Donald Trump a justifié le 13 avril les frappes de la coalition en Syrie en réponse aux attaques chimiques sur Douma, comme une attaque contre le «monstre» Bachar al-Assad. Les Etats-Unis ont reproché, une énième fois, à l'Iran son soutien au régime de Damas, le président américain déclarant même «quel genre de nation veut être associé avec un tueur de masse d'hommes, de femmes et d'enfants innocents ?».
Ces représailles envers le régime syrien, reflètent pour certains analystes iraniens «l'hypocrisie» et la «duplicité» de la politique extérieure américaine. Et pour cause, le souvenir de la guerre Iran-Irak est loin d'être atténué dans le pays. Entre 1980 et 1988, alors que l'Irak tente de contrôler les zones pétrolières en Iran et de restreindre la propagation du chiisme, Saddam Hussein fait usage d'armes chimiques. Ces bombardements contre les forces iraniennes et la population civile feront, selon l'Organisation pour l'interdiction des armes chimiques (OIAC), plus de 7500 morts, bien que l'Irak soi à cette époque signataire du protocole de Genève, interdisant l'utilisation d'armes chimiques.
Soutien américain
Pour Reza Nasri, expert en droit international et analyste en politique international né en Iran, les Etats-Unis ont «aidé et encouragé» l'Irak à commettre ces «crimes de guerre». Un document déclassifié de la CIA datant du 23 mars 1984, démontre que le gouvernement américain avait connaissance de l'utilisation répétée d'agents nerveux par l'Irak et même des effectifs chimiques en leur possession, détaillant même qu'à une capacité maximale, l'Irak pourrait produire 250kg de bombes par jour. Un autre document, daté du 28 janvier 1986, indiquait leur connaissance d'un rapport selon lequel une entreprise ouest-allemande avait aidé l'Irak à établir une usine produisant l'agent chimique létal, Tabun. Ronald Reagan, président des Etats-Unis à l'époque, soutenant l'Irak lors de cette guerre, avait alors choisi de ne pas intervenir. Le rapport estimait même que ces attaques pourraient obliger l'Iran à revoir sa stratégie de guerre et menacer directement l'ayatollah Khomeini.
Dans autre document du Conseil de sécurité de l'ONU daté de mars 1986, les inspecteurs qui se sont rendus en Iran ont qualifié de «désolant» le nombre de victimes chimiques et l'étendue de leurs blessures et que les attaques se poursuivent «à une échelle plus intense que celle utilisée auparavant». Selon les Iraniens, les États-Unis auraient alors usé de leur influence au Conseil de sécurité de l'ONU pour bloquer toute condamnation de l'Irak, malgré les preuves présentées par les inspecteurs.

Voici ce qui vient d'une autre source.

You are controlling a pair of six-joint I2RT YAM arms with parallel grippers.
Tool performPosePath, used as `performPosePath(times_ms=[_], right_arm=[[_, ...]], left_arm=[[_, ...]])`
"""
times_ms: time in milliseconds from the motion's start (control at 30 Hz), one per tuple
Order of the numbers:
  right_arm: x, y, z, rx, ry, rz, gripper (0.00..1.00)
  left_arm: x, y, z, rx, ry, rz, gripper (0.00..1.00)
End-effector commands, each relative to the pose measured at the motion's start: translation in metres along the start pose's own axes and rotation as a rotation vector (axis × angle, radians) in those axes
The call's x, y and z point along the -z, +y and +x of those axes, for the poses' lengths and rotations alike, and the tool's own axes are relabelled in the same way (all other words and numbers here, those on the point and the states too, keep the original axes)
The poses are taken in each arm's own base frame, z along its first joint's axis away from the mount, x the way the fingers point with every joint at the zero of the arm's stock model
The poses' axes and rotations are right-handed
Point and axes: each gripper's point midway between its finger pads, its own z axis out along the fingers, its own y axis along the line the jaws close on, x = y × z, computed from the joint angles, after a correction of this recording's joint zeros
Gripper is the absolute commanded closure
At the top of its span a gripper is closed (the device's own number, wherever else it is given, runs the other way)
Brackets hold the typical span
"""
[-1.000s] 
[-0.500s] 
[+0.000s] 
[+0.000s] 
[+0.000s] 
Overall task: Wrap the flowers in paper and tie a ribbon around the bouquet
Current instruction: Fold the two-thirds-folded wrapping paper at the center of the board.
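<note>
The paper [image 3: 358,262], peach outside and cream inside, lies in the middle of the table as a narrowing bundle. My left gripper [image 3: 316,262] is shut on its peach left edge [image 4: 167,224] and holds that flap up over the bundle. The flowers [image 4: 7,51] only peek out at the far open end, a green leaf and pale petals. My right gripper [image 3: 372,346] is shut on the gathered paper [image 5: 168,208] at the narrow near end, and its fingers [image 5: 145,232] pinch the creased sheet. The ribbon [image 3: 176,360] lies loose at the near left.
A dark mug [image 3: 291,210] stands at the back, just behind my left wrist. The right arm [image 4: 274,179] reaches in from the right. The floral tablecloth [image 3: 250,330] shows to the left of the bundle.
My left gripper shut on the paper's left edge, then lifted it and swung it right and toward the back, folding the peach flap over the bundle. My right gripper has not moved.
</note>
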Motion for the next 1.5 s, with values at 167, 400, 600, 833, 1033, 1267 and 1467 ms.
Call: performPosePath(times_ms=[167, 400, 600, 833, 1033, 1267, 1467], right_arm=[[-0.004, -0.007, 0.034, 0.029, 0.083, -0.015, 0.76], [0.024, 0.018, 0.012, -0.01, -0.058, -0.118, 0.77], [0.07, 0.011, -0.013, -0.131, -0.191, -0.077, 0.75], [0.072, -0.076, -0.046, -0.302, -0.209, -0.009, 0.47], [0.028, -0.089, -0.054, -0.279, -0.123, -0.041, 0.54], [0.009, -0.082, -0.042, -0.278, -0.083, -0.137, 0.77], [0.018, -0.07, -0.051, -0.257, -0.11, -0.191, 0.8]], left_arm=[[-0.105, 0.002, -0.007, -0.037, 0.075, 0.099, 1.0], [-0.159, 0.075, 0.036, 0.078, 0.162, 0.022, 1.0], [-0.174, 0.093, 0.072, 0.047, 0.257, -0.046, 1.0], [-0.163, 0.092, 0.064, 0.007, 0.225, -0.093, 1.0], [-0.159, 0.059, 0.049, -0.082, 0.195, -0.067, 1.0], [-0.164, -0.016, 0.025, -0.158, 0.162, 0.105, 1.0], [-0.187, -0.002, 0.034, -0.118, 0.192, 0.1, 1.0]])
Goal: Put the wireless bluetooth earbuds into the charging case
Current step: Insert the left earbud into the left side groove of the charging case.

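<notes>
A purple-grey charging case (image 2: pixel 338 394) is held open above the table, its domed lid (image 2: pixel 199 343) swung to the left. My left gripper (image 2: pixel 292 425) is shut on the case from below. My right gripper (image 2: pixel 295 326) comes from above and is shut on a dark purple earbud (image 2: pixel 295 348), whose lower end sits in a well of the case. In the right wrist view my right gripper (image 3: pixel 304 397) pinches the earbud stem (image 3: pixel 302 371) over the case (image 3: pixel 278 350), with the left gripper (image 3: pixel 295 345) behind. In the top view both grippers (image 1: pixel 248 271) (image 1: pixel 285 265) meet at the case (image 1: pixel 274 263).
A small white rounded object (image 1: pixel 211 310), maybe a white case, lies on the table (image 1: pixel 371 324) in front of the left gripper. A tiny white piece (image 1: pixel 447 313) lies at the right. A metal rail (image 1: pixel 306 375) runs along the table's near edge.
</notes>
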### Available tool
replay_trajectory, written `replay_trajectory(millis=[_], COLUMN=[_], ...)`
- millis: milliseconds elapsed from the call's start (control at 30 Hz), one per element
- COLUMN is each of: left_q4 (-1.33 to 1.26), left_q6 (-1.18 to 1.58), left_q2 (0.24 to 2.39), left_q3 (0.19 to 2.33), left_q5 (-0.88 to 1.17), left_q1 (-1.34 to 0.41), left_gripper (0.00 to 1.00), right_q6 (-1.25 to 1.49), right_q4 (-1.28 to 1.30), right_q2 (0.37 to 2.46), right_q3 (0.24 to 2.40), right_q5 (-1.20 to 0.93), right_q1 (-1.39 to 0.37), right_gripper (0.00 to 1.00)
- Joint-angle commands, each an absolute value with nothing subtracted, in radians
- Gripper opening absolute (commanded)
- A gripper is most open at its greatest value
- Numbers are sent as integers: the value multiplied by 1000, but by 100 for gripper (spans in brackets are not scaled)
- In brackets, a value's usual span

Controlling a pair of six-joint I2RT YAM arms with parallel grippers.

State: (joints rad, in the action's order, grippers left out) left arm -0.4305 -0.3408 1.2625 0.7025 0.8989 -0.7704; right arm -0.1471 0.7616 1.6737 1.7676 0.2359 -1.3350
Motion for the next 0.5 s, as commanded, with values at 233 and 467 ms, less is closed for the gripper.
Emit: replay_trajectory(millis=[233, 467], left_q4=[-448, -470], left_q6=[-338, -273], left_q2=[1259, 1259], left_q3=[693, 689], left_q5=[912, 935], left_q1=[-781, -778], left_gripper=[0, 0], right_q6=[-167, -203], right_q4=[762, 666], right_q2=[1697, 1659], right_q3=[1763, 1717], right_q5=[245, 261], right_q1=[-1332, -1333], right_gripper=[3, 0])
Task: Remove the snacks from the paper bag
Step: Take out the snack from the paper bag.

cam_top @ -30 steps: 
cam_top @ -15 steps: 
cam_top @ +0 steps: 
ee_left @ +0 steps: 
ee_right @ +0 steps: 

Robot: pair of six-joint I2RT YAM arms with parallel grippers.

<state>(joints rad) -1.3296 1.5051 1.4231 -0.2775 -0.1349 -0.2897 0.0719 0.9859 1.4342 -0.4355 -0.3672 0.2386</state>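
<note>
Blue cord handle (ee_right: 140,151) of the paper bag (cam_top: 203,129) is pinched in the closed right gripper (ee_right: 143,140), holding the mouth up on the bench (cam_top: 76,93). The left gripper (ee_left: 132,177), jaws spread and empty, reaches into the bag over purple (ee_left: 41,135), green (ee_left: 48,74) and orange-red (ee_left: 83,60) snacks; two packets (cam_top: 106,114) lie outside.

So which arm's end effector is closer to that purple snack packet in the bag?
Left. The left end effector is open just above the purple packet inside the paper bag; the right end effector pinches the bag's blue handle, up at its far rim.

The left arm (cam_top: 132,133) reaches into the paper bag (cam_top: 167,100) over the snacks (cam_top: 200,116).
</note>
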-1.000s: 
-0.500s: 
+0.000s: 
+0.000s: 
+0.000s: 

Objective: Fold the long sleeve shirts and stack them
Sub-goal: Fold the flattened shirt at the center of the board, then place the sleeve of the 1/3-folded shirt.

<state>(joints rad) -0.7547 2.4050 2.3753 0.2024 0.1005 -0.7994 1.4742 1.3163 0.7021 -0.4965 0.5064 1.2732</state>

Ce soutien américain à l'Irak lors de ces attaques chimiques fait aujourd'hui grincer les dents des Iraniens qui estiment n'avoir aucune leçon à recevoir de la part des Etats-Unis. Au lendemain des bombardements en Syrie, l'Iran mettait en garde contre les «conséquences régionales» des frappes. «Les États-Unis et leurs alliés, sans aucune preuve et avant même une prise de position de l'Organisation pour l'interdiction des armes chimiques [OIAC] ont mené cette action militaire […] contre la Syrie et sont responsables des conséquences régionales de cette action aventuriste», a déclaré le porte-parole du ministère iranien des Affaires étrangères. Toujours selon eux, ces bombardements constituent «une violation flagrante de la loi internationale» et «méprisent la souveraineté de la Syrie». Le guide iranien Ali Khamenei a lui qualifié de «criminels» Donald Trump, Emmanuel Macron et Theresa May.